The It is recognized by the CDC it recommends four levels of biosafety and at which levels pathogens should be studied. Level 1 of biosafety is for non-hazardous organisms and requires almost no precautions: wear a laboratory coat and gloves as needed. BSL-2 is for moderately dangerous pathogens that are already endemic. and quite gentle interventions are indicated: close the door, put on eye protection, throw the debris in the autoclave. BSL-3 things get serious. It is for pathogens that can cause serious diseases through respiratory transmission, such as influenza and SARS, and associated protocols have many barriers to escape. The laboratories are walled by locking the two closed doors; the air is filtered; staff wear PPE and N95 masks and are in medical care. BSL-4 is the worst for the worst, such as Ebola and Marburg: full moon suits and a dedicated air system are added to the arsenal.

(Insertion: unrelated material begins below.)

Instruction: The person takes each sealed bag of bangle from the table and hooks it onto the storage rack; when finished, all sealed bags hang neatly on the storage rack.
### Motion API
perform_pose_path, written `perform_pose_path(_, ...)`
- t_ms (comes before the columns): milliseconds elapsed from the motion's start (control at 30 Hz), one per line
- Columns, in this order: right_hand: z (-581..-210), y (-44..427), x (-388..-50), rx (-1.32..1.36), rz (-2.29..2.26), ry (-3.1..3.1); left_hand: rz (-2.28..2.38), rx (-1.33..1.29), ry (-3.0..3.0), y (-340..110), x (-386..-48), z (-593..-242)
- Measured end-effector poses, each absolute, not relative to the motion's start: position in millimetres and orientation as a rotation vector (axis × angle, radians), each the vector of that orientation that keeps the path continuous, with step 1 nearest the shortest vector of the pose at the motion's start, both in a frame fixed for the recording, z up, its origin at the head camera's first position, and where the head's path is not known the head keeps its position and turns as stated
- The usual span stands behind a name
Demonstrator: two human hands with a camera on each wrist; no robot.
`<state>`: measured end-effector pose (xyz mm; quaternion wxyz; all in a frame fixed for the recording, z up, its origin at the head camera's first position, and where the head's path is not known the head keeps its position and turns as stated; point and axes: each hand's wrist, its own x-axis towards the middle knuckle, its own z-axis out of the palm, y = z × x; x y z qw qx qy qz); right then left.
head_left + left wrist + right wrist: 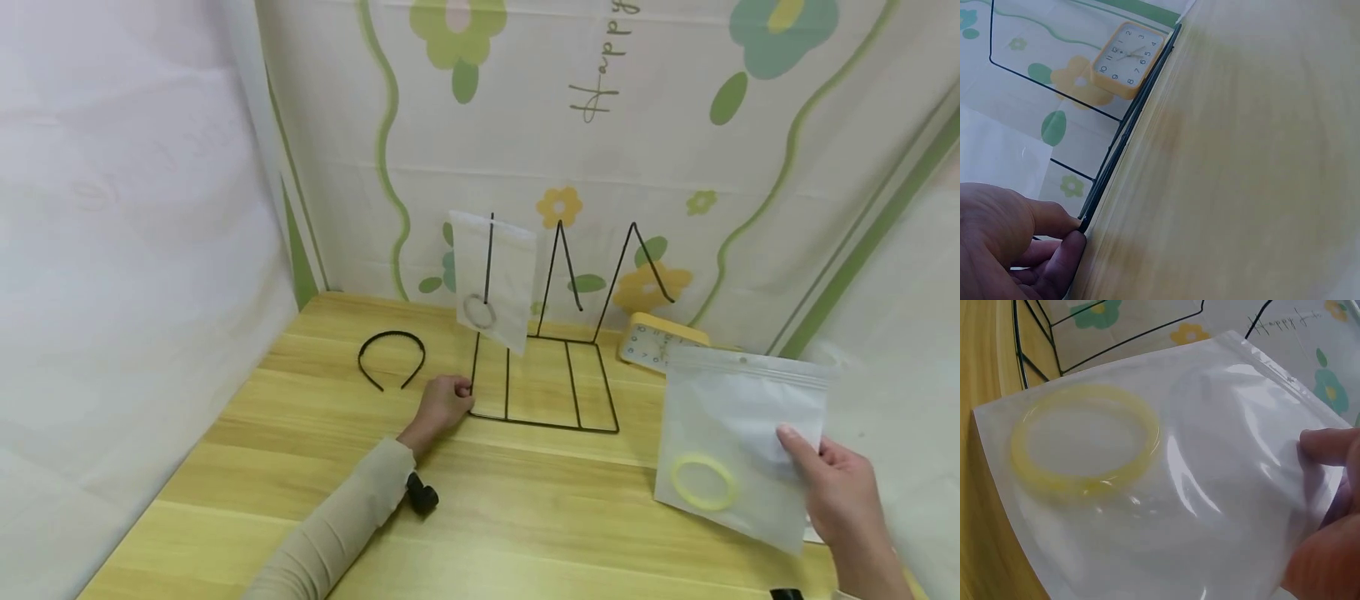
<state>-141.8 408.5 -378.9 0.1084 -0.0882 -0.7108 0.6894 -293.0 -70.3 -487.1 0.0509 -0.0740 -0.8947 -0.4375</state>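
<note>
Head view: left hand (444, 405) pinches the wire rack (506, 418) by its left side, right hand (846, 482) has fingers clamped on the zip bag (750, 433) (yellow bangle (1079, 485) inside) right of the rack; best keep rack braced, bag flat, hang hole (743, 360) uncovered.

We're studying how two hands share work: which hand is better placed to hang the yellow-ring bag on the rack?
Probably the right hand: it grips the bag, and the rack has bare hooks on its side. The left hand pinches the rack, so it seems better for steadying.
</note>
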Motion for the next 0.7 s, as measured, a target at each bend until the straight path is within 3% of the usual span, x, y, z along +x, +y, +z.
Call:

“There are no applicable standards for setting what needs to be done and what needs to be done. It is in the hands of every country, organization and scientist. “

Filippa Lentzos, King’s College London

In Baric’s lab, the chimeras were analyzed in BSL-3, enhanced with additional steps such as Tyvek suits, double gloves, and air-conditioned breathing spaces for all employees. Local response teams participated in regular surveys to help them better understand the lab. All staff were monitored for infections, and local hospitals had procedures in place to deal with incoming scientists. It was probably one of the safest BSL-3 installations in the world. That was still not enough to prevent it few mistakes over the years: some scientists also bit into mice with viruses. But no infection was created.

New pathogens

In 2014, the NIH provided a five-year $ 3.75 million grant to the EcoHealth Alliance to study the risk that more coronaviruses caused by bats would arise in China, using the same type of technique that Baric had pioneered. Some of this work had to be outsourced to the Wuhan Institute of Virology.